Les patients phobiques des soins dentaires seraient tellement nombreux que les spécialistes de la psychologie seraient dans l’incapacité de les quantifier.
Près de 60% des gens ressentiraient de l’anxiété à l’idée de se rendre chez le dentiste et environ 5 à 10% seraient atteints d’une véritable « phobie dentaire », comme décrite dans le Manuel diagnostique et statistique des troubles mentaux.
Généralement, l’anxiété dentaire – ou phobie dentaire – se manifeste par une peur aiguë du dentiste conduisant le patient à adopter une stratégie d’évitement. Et quand ces patients se décident finalement à prendre rendez-vous, ils rencontrent des troubles du sommeil la veille de se rendre au cabinet et certains sont même pris de crises de panique dans la salle d’attente.
De nos jours, les chirurgiens-dentistes cherchent bien évidemment tous les procédés possibles – comme la thérapie ou la sédation par exemple – afin de réduire cette anxiété mais encore faut-il pouvoir mesurer les effets de ces différentes techniques.
Depuis 1969, les scientifiques ont mis au point pas moins de sept questionnaires et échelles d’anxiété dentaire :
- L’échelle d’anxiété dentaire de Corah (DAS)
- Enquête sur la peur dentaire de Kleinknecht (DFS)
- Inventaire de l’anxiété dentaire de Stouthard’s
- Questionnaire de la peur de Weiner
- Inventaire cognitif de la peur des traitements dentaires
- Échelle d’anxiété dentaire modifiée (MDAS)
- Index de la peur et de l’anxiété dentaire (IDAF-4C +)
Seulement les psychologues et les chirurgiens-dentistes n’arrivent pas à se mettre d’accord pour savoir quel est le meilleur de ces questionnaires pour évaluer l’anxiété dentaire.
Dans une revue de 1993 comparant les 6 plus anciens questionnaires (l’IDAF-4C ayant été introduit en 2010), les chercheurs avaient conclu que le DFS de Kleinknecht était le plus performant tout en déclarant qu’il était quand même préférable de combiner plusieurs questionnaires.
L’idée serait bien entendu de construire un questionnaire unique réunissant les points forts de chaque question.
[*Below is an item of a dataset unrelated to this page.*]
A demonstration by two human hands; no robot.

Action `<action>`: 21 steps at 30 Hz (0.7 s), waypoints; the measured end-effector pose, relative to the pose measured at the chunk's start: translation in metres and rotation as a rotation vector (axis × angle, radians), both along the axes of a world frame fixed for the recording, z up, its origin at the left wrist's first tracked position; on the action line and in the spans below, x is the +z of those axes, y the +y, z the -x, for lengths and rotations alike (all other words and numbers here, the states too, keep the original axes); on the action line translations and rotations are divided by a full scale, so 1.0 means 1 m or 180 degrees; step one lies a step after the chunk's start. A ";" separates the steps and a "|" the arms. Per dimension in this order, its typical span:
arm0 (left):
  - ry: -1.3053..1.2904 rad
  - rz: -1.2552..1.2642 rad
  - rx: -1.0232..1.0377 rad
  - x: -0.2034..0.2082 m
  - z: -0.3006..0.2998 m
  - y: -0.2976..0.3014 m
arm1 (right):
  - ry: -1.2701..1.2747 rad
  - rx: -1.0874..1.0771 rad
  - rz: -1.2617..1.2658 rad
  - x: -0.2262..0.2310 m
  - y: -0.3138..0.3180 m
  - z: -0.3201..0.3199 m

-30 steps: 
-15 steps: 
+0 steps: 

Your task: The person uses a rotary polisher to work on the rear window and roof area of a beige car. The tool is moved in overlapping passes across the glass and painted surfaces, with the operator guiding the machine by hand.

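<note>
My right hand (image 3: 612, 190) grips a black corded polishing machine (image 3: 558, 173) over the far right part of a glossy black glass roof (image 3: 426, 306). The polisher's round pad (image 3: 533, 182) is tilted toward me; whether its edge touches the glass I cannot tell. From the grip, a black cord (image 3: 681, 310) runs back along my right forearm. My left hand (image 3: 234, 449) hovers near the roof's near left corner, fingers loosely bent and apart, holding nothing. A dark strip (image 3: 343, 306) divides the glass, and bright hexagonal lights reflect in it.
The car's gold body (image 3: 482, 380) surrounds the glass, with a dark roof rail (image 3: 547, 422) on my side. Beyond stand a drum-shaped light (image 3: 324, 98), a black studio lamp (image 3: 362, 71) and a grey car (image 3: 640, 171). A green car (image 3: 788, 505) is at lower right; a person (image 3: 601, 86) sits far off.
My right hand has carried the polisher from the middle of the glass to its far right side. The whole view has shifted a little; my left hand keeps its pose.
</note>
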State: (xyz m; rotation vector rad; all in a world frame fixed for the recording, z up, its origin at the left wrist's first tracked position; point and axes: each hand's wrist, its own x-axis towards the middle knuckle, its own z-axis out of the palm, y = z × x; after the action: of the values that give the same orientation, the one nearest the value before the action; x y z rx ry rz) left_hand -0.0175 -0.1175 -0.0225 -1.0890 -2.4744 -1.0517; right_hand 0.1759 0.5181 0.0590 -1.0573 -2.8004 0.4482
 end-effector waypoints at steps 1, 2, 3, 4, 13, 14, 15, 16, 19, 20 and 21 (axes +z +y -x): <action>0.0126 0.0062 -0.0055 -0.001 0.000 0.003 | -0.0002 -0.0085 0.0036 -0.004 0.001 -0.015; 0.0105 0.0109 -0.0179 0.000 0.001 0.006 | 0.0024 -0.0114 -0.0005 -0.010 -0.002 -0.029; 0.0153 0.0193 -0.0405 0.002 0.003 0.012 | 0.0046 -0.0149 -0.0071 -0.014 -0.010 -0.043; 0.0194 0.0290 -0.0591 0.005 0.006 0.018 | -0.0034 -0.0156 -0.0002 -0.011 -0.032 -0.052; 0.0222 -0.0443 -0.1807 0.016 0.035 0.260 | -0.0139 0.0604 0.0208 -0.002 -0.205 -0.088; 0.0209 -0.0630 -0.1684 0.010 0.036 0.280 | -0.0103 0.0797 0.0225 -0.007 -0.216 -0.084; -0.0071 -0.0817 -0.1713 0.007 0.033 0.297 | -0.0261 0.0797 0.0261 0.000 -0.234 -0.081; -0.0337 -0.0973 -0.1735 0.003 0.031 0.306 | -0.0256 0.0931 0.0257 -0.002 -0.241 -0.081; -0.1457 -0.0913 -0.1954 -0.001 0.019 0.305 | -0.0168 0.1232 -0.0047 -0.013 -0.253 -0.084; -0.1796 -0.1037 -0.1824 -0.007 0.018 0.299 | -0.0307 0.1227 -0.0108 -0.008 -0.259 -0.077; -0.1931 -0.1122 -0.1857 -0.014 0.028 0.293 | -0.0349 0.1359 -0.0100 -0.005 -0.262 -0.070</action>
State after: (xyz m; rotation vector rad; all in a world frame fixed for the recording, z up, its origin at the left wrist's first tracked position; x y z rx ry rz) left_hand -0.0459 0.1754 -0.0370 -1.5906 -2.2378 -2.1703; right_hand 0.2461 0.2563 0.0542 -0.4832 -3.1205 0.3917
Certaines mettant l’accent sur des angoisses spécifiques comme la peur de l’injection anesthésique, d’autres évaluant une peur plus générale du dentiste.
Cette confusion qui règne quand il s’agit de mesurer l’anxiété dentaire, n’empêche bien évidemment pas les équipes de psychologues et de chirurgiens-dentistes de travailler en étroite collaboration pour aider les patients à surmonter leurs peurs.
A la clinique de l’anxiété dentaire de l’Université de Washington, les patients peuvent recevoir un traitement alliant la thérapie et la sédation par exemple. Et les psychologues du King’s College de Londres ont constaté que cinq séances de thérapie cognitivo-comportementale seulement peuvent aider les patients à surmonter leurs peurs.
Ce travail mené en commun permet une prise en charge globale et efficace des patients phobiques. Les chirurgiens-dentistes ont la possibilité aujourd’hui de soigner de plus en plus patients et ainsi d’améliorer leur santé bucco-dentaire. Ces progrès ont même permis d’aider certains praticiens à surmonter leurs propres angoisses. En effet, d’après une étude de 2012, près de 28% des étudiants en odontologie seraient concernés par l’anxiété dentaire.